* _Assignment_
Repeat exactly the opening lines of the records, ending with the line that contains "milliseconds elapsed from".

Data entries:

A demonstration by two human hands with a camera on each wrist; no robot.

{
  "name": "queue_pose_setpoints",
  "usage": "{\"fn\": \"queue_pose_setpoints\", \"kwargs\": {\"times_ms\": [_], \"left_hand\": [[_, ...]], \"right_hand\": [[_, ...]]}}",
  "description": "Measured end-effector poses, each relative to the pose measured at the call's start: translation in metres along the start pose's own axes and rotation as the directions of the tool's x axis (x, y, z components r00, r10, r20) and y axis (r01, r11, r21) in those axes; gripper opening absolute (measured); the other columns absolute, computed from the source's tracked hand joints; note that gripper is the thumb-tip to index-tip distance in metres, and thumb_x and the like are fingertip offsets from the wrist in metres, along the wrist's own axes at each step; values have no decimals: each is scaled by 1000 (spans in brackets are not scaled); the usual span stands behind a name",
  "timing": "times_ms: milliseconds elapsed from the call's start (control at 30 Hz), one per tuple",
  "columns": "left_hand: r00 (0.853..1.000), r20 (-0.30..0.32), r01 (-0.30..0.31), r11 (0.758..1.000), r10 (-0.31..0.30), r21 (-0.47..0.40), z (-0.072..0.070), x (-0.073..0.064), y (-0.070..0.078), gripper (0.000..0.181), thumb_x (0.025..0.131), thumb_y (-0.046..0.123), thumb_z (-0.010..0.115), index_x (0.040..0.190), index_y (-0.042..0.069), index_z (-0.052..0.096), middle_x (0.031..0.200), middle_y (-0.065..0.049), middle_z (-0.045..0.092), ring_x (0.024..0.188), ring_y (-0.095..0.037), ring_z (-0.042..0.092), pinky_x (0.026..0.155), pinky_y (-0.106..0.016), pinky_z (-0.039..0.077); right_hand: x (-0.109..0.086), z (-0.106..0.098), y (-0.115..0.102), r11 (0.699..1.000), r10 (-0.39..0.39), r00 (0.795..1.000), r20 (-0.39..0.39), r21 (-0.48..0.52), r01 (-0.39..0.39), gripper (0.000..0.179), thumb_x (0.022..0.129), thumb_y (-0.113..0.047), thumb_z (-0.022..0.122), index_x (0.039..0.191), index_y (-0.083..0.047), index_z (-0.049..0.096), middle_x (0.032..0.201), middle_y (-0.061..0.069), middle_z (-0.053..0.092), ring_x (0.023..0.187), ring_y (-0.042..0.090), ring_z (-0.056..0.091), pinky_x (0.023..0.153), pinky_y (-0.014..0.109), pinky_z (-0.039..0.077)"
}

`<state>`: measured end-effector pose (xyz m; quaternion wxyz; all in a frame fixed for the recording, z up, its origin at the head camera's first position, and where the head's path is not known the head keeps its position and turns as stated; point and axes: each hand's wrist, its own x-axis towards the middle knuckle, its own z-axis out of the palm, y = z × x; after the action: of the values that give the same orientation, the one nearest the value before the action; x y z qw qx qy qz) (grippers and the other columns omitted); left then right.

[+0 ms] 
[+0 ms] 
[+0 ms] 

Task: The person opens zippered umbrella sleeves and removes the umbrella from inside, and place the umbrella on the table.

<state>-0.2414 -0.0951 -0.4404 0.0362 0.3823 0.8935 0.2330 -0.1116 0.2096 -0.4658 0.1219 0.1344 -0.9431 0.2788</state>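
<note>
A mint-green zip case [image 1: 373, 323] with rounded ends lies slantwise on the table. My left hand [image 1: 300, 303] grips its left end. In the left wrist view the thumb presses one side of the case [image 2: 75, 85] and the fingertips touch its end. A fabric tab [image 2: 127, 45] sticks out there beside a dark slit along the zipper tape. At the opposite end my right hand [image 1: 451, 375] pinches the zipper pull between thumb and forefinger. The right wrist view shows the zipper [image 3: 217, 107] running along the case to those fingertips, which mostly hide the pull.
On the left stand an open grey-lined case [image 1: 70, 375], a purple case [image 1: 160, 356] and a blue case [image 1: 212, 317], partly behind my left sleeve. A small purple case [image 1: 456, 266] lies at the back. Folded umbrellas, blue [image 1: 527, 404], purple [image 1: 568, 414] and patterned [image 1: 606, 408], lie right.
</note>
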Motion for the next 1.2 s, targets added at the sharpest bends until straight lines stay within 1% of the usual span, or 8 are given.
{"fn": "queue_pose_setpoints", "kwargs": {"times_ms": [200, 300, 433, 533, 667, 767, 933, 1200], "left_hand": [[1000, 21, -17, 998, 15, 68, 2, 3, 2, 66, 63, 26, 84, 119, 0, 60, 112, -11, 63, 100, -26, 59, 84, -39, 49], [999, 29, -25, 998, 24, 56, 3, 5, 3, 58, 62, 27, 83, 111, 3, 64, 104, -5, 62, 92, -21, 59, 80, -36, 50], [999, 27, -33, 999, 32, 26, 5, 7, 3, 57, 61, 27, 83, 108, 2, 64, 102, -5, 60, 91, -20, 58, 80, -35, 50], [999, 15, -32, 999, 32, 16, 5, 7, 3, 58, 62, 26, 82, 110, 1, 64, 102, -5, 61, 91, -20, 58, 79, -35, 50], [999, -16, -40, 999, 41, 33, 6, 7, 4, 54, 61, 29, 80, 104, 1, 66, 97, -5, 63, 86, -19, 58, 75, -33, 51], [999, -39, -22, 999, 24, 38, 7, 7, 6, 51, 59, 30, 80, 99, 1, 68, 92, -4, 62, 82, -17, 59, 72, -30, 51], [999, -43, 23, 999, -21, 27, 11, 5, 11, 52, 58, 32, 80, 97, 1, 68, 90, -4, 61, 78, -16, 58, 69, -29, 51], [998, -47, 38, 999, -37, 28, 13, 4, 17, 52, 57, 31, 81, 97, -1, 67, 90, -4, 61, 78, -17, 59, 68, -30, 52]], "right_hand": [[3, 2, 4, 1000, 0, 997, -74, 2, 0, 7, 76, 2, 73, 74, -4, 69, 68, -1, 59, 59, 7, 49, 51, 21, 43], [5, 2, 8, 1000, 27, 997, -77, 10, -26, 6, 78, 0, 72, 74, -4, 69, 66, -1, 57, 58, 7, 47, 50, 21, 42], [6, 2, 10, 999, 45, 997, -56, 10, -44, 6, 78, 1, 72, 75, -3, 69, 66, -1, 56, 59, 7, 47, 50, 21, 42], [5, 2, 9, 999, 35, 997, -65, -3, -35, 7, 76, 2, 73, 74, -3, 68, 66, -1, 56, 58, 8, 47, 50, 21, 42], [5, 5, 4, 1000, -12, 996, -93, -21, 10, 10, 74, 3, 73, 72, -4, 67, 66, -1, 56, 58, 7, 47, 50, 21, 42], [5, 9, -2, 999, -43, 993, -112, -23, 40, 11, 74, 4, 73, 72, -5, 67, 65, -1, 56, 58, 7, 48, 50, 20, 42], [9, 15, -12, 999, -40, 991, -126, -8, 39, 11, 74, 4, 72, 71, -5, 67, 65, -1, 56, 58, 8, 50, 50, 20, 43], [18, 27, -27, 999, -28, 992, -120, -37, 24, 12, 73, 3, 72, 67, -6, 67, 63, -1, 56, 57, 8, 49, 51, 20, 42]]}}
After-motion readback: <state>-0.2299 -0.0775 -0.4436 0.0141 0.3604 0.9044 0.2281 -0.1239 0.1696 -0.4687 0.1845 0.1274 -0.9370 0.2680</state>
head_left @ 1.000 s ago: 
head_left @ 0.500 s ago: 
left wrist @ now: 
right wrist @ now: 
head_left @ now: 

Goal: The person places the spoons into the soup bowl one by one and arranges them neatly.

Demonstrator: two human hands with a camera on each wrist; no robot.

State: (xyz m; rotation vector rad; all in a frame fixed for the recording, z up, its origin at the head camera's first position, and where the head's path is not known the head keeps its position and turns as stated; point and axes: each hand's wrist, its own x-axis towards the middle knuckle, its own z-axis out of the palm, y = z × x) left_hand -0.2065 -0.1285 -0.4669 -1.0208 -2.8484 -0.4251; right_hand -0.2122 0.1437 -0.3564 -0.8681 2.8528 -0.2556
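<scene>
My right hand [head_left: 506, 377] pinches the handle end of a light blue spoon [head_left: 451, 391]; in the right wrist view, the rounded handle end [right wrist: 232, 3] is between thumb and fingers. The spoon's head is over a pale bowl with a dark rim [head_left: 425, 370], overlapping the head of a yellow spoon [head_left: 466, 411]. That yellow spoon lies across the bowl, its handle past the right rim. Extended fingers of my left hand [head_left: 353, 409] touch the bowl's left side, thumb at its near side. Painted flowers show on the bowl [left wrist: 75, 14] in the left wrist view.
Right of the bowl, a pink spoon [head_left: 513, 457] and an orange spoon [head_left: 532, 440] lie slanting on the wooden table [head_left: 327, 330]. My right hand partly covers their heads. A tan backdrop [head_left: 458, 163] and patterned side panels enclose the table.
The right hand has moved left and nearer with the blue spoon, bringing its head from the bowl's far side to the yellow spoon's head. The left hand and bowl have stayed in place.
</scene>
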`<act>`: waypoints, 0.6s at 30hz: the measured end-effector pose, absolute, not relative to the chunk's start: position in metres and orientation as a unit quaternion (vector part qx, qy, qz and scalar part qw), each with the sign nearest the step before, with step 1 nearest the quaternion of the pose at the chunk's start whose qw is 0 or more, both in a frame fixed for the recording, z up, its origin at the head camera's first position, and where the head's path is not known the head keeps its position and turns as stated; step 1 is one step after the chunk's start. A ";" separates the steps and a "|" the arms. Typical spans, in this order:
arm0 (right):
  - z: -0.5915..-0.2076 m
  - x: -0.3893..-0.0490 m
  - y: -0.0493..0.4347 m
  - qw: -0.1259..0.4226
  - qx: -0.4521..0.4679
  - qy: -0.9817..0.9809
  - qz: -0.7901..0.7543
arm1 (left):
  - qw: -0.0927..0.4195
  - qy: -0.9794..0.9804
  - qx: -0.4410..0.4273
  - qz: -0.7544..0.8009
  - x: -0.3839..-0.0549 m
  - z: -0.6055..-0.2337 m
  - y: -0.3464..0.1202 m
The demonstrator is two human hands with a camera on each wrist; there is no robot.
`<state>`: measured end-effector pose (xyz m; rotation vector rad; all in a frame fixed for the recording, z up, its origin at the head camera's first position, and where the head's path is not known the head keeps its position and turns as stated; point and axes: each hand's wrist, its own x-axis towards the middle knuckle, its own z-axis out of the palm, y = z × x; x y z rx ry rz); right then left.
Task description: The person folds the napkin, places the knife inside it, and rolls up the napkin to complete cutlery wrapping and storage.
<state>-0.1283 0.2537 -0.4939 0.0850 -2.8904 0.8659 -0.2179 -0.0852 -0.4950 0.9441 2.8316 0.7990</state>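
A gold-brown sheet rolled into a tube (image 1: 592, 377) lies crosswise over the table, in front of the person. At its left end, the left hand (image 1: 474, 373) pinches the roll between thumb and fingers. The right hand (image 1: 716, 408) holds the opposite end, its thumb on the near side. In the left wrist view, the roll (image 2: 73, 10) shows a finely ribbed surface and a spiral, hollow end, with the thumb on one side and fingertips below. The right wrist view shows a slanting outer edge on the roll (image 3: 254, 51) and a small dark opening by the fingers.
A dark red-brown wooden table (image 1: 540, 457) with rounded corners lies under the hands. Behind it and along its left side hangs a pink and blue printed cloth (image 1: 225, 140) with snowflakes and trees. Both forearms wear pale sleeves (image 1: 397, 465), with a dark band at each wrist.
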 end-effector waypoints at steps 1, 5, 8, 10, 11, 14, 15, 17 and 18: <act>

* _Finished task_
A demonstration by two human hands with a camera on each wrist; no robot.

{
  "name": "queue_pose_setpoints",
  "usage": "{\"fn\": \"queue_pose_setpoints\", \"kwargs\": {\"times_ms\": [_], \"left_hand\": [[_, ...]], \"right_hand\": [[_, ...]]}}",
  "description": "Measured end-effector poses, each relative to the pose measured at the call's start: translation in metres along the start pose's own axes and rotation as the directions of the tool's x axis (x, y, z components r00, r10, r20) and y axis (r01, r11, r21) in those axes; gripper opening absolute (measured); the other columns absolute, computed from the source's tracked hand joints; note that gripper is the thumb-tip to index-tip distance in metres, and thumb_x and the like are fingertip offsets from the wrist in metres, along the wrist's own axes at each step; values have no decimals: each is scaled by 1000 (spans in brackets are not scaled); the usual span stands behind a name",
  "timing": "times_ms: milliseconds elapsed from the call's start (control at 30 Hz), one per tuple",

Now the output is complete.